Le Front commun de l’opposition a présenté, hier lors d’une conférence de presse, ses nouveaux responsables. Il s’agit de l’ancien vice-président Mohamed Ali Soilihi comme leader principal et de Hassane Ahmed El-Barwane comme secrétaire général. Ce dernier a saisi l’occasion pour condamner les circonstances qui ont conduit au décès du major Hakim Said alias Bapale.

 

Le Front commun de l’opposition a convié la presse hier, mardi 13 avril au restaurant le Mumbay, pour réagir après la mort du major Hakim Said dit Bapale. Le porte-parole de l’opposition, Ibrrahim Abdourazak (Razida), a saisi l’occasion pour présenter les nouveaux dirigeants du Front commun. «Lors d’une réunion tenue le jeudi 8 avril 2021, le Front commun a désigné à l’unanimité Mohamed Ali Soilihi (Mamadou) comme principal leader et Ahmed Hassane El Barwane comme secrétaire exécutif «, a-t-il indiqué.
Dans son intervention, le nouveau secrétaire exécutif du Front commun, Hassane El Barwane a fustigé la politique menée par le président Azali Assoumani. Il a rappelé notamment la restriction supposée des «libertés» et l’emprisonnement des opposants comme «l’ancien rais Sambi et le gouverneur Salami ainsi que du leader du Front commun Mohamed Ali Soilihi qui est sous contrôle judiciaire». Le secrétaire général du parti Juwa a condamné, au nom des forces de l’opposition, les circonstances qui ont conduit au décès du major Hakim Saïd alias Bapale et les réactions du gouvernement après sa mort. «Nous condamnons avec la plus grande fermeté, les circonstances et les moyens utilisés lors et après le décès du major Hakim Said», a déclaré l’ancien ministre de l’Intérieur.
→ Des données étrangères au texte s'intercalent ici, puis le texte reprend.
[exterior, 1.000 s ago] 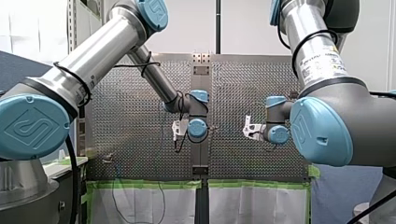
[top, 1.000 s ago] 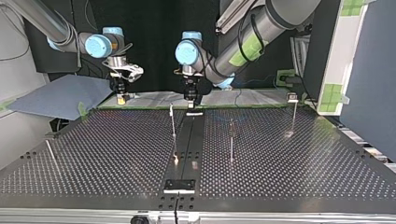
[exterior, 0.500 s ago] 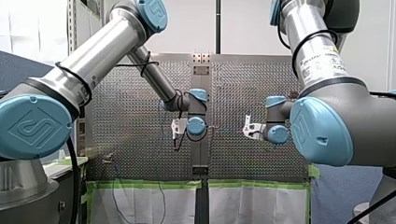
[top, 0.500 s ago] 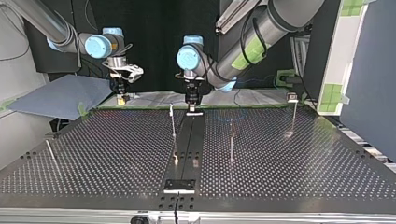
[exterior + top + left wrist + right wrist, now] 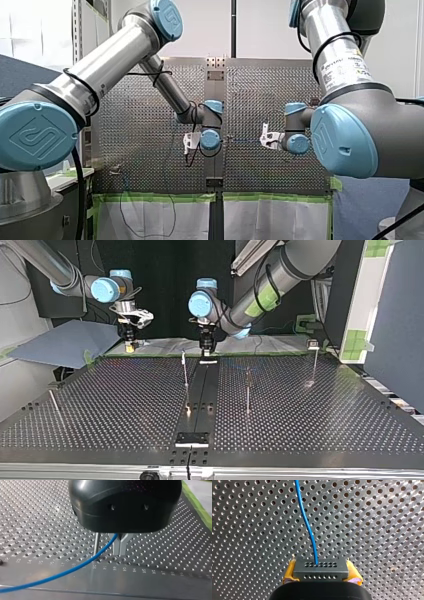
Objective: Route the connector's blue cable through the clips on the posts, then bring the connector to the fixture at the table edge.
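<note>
Blue cable is pinched by the closed left gripper beside a post. The connector is clamped in the right gripper. Nothing appears threaded, so routing and delivery remain.

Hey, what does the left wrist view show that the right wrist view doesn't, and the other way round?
Only the left wrist view shows my left tool, black with metal fingers pressed together, a thin post beside them, and numbers stamped along the table. Only the right wrist view shows the grey connector, held between the yellow pads of my right tool. Both show the blue cable running over the perforated table.
</note>
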You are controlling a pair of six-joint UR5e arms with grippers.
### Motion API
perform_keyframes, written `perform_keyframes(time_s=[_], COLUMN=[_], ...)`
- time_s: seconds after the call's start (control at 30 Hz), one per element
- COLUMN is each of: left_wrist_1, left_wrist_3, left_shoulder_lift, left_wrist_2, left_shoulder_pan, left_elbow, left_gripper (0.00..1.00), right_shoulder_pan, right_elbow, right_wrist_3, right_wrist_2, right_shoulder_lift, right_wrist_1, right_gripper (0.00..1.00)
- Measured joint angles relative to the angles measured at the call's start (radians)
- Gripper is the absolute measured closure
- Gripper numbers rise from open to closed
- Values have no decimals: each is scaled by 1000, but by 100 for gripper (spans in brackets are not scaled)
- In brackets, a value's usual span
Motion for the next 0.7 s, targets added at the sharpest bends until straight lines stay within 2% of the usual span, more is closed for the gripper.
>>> perform_keyframes(time_s=[0.37, 0.7], left_wrist_1=[-42, -51], left_wrist_3=[-10, -3], left_shoulder_lift=[-4, -5], left_wrist_2=[15, 26], left_shoulder_pan=[3, 12], left_elbow=[79, 94], left_gripper=[100, 100], right_shoulder_pan=[-11, -32], right_elbow=[-2, -13], right_wrist_3=[3, 5], right_wrist_2=[0, 0], right_shoulder_lift=[0, 0], right_wrist_1=[-3, -6], right_gripper=[100, 100])
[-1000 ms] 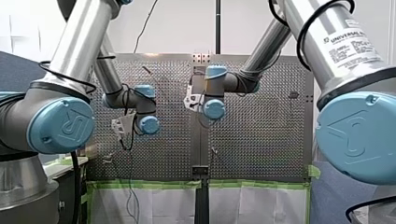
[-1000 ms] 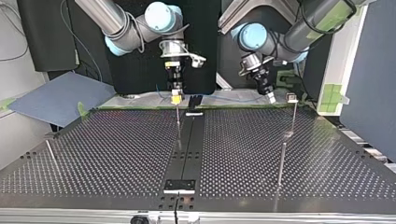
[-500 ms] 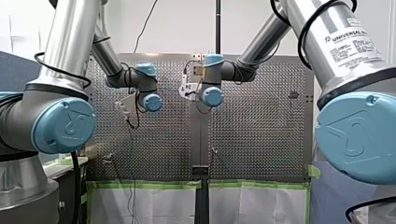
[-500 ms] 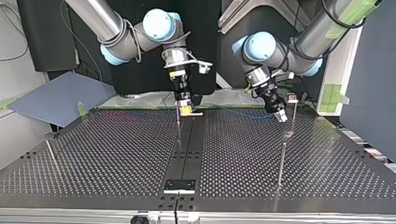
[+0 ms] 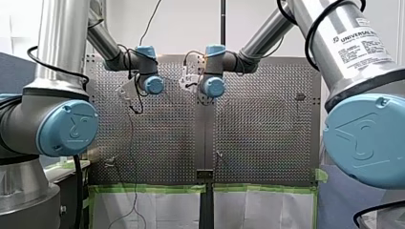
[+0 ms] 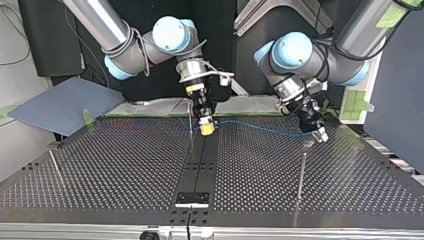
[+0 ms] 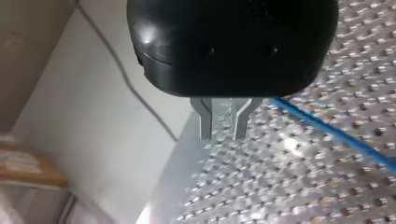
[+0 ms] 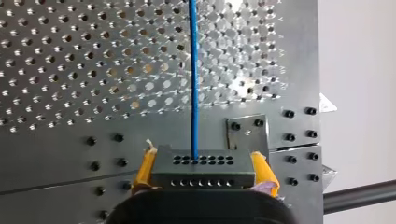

Hassan Ahmed El-Barwane a fait savoir qu’ils feront tout ce qu’il faut pour «libérer le pays en respectant la démocratie». Il a écarté toute possibilité d’un «coup d’Etat». Pour lui, le temps des coups d’Etat est révolu. «Nous allons utiliser tous les moyens démocratiques et révolutionnaires pour faire sortir le pouvoir actuel… Nous voulons le changement dans notre pays», a-t-il ajouté. Pour leur part, Youssouf Mohamed Boina et Mohamed Abdou Soimadou ont appelé la population à se réveiller «pour lutter contre la politique du président Azali Assoumani».